» **What you need to do**
Reproduce the listing that follows word for word, without its pictures.
- Opening Delimiter -
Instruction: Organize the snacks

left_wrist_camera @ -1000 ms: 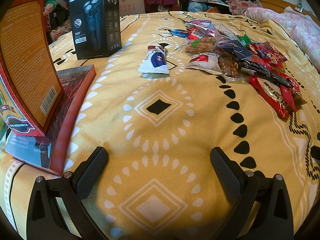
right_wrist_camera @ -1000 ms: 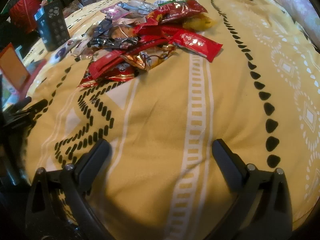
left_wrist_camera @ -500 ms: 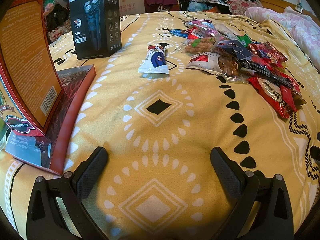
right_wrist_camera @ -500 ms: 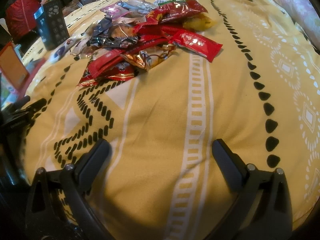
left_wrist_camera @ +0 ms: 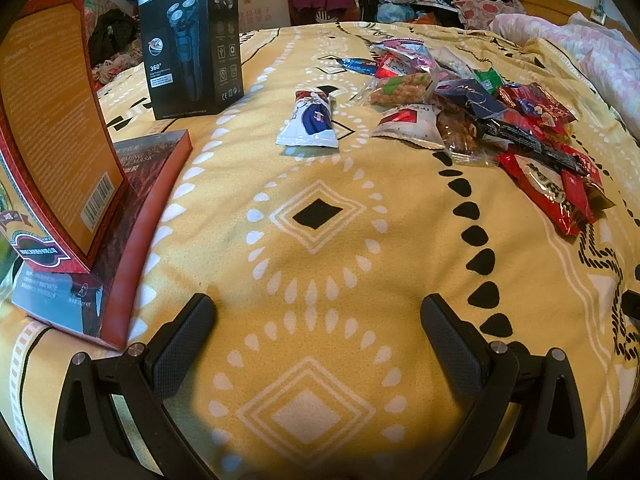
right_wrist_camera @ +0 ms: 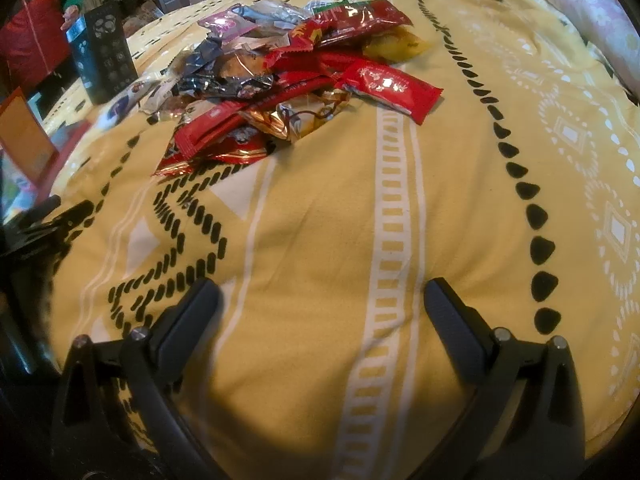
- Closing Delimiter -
» **Answer to this task**
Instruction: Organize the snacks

left_wrist_camera @ -1000 ms: 
right_wrist_camera @ -1000 ms: 
left_wrist_camera @ -500 ms: 
right_wrist_camera @ -500 ms: 
left_wrist_camera @ +0 ms: 
right_wrist_camera @ +0 ms: 

The full answer has now been given.